Commentando i risultati, Paolo Passeri, Cyber Intelligence Principal di Netskope ha dichiarato;

“È sorprendente che il settore della vendita al dettaglio si trovi ancora preso di mira da botnet come Mirai: gli attaccanti cercano di compromettere dispositivi IoT vulnerabili o mal configurati nei punti vendita e ne abusano per amplificare notevolmente l’effetto di un attacco DDoS (Distributed Denial of Service). Mirai non è una minaccia particolarmente recente e, dalla sua scoperta nel 2016, oggi sono utilizzate molteplici varianti. Il fatto che gli attaccanti continuino a utilizzarla per prendere di mira i dispositivi IoT dimostra che troppe organizzazioni continuano a trascurare pericolosamente il livello di sicurezza dei propri dispositivi connessi a Internet. Ciò rappresenta un rischio significativo non solo per gli obiettivi degli attacchi lanciati dalla botnet IoT, ma anche per l’organizzazione i cui dispositivi IoT sono asserviti alla botnet, poiché il loro sfruttamento può facilmente portare a interruzioni che influiscono sul funzionamento dell’azienda.

“Questa vulnerabilità, unita all’uso di infostealer e malware ad accesso remoto per esfiltrare credenziali e dati finanziari dei clienti, rende il settore della vendita al dettaglio un obiettivo potenzialmente redditizio.

“È stato interessante notare che Qakbot è tra le principali minacce per il settore Retail, anche se questa operazione è stata sventata dall’FBI alla fine di agosto 2023. La sua infrastruttura è stata rapidamente riadattata dagli attaccanti per distribuire ulteriori payload di malware, fornendo ulteriori opportunità per i criminali informatici; e alcune campagne Qakbot isolate sono state rilevate anche dopo la sua interruzione.

“Il fatto che botnet come Mirai e infostealer come Quakbot continuino a essere tra i principali metodi utilizzati dagli attaccanti per colpire le organizzazioni di vendita al dettaglio dimostra che i leader della sicurezza hanno ancora molto da fare per rafforzare la propria infrastruttura ed endpoint.
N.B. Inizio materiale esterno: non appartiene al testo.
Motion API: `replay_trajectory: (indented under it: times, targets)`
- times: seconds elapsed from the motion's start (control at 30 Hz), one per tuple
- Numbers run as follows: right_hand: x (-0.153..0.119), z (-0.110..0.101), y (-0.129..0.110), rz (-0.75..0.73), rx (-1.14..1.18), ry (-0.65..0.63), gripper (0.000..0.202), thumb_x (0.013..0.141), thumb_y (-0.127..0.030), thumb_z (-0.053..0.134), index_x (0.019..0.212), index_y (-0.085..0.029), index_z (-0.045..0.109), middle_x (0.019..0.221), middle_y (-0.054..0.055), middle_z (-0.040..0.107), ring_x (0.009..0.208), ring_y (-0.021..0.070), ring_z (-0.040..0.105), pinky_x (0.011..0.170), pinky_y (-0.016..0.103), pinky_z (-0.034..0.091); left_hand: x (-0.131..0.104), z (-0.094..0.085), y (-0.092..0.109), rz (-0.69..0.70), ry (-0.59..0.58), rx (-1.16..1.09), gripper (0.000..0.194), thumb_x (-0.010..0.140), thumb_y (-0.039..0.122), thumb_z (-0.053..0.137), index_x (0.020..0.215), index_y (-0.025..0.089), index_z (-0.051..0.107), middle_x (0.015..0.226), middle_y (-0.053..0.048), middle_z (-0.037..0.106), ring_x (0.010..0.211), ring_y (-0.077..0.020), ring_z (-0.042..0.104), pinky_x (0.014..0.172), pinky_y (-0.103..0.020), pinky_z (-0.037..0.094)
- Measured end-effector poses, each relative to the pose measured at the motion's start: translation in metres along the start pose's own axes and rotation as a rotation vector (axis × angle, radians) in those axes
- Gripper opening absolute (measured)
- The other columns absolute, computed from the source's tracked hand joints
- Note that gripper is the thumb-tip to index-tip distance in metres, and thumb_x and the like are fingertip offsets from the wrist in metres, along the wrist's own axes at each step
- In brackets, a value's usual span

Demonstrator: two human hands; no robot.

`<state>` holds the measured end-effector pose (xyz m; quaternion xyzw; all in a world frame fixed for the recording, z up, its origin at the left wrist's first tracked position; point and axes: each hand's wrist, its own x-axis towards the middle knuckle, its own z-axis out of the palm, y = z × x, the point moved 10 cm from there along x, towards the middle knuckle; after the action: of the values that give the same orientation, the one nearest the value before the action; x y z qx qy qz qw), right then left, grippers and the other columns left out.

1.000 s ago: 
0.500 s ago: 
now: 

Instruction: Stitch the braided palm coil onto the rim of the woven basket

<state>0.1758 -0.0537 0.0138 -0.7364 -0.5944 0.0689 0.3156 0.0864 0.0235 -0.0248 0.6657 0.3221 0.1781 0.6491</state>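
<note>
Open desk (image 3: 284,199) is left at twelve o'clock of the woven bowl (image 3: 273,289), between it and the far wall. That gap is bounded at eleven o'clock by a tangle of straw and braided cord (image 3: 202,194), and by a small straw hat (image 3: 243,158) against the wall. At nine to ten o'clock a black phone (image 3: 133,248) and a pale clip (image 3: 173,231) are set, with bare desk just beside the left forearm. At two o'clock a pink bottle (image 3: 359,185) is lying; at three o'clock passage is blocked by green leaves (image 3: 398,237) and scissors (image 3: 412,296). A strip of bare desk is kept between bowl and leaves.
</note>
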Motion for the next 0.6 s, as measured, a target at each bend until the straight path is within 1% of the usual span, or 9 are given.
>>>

Seguire le migliori pratiche fondamentali di igiene informatica, come ispezionare il traffico web e cloud e garantire di poter bloccare il traffico malevolo e isolare endpoint o domini compromessi, ridurrà il rischio di diventare vittima di questi attaccanti”.

Netskope Threat Labs consiglia alle aziende del settore della vendita al dettaglio di rivedere il proprio livello di sicurezza e offre diverse raccomandazioni sulle migliori pratiche per contrastare queste minacce:

  • Ispezionare tutti i download HTTP e HTTPS, incluso tutto il traffico web e cloud, per impedire l’ingresso di malware nella rete.
  • Assicurarsi che i tipi di file ad alto rischio, come gli eseguibili e gli archivi, vengano ispezionati attentamente utilizzando una combinazione di analisi statica e dinamica prima di essere scaricati.
  • Configurare policy per bloccare download e caricamenti da applicazioni e istanze che non vengono utilizzate nell’organizzazione per limitare la superficie di rischio alle sole applicazioni e istanze necessarie per l’azienda e ridurre al minimo il rischio di esposizione accidentale o intenzionale dei dati da parte di addetti interni o abusi dagli attaccanti.
  • Utilizzare un sistema di prevenzione delle intrusioni (IPS) in grado di identificare e bloccare modelli di traffico malevolo, come il traffico di comando e controllo associato al malware più diffuso. Bloccare questo tipo di comunicazione può prevenire ulteriori danni limitando la capacità dell’attaccante di eseguire azioni aggiuntive.
  • Utilizzare la tecnologia Remote Browser Isolation (RBI) per fornire protezione aggiuntiva quando è necessario visitare siti Web che rientrano in categorie che possono presentare un rischio più elevato, come i domini appena osservati e appena registrati.

Il report si basa su dati di utilizzo resi anonimi, raccolti su un sottoinsieme del settore vendita al dettaglio degli oltre 2.500 clienti di Netskope, che forniscono autorizzazione preventiva affinché i loro dati vengano analizzati.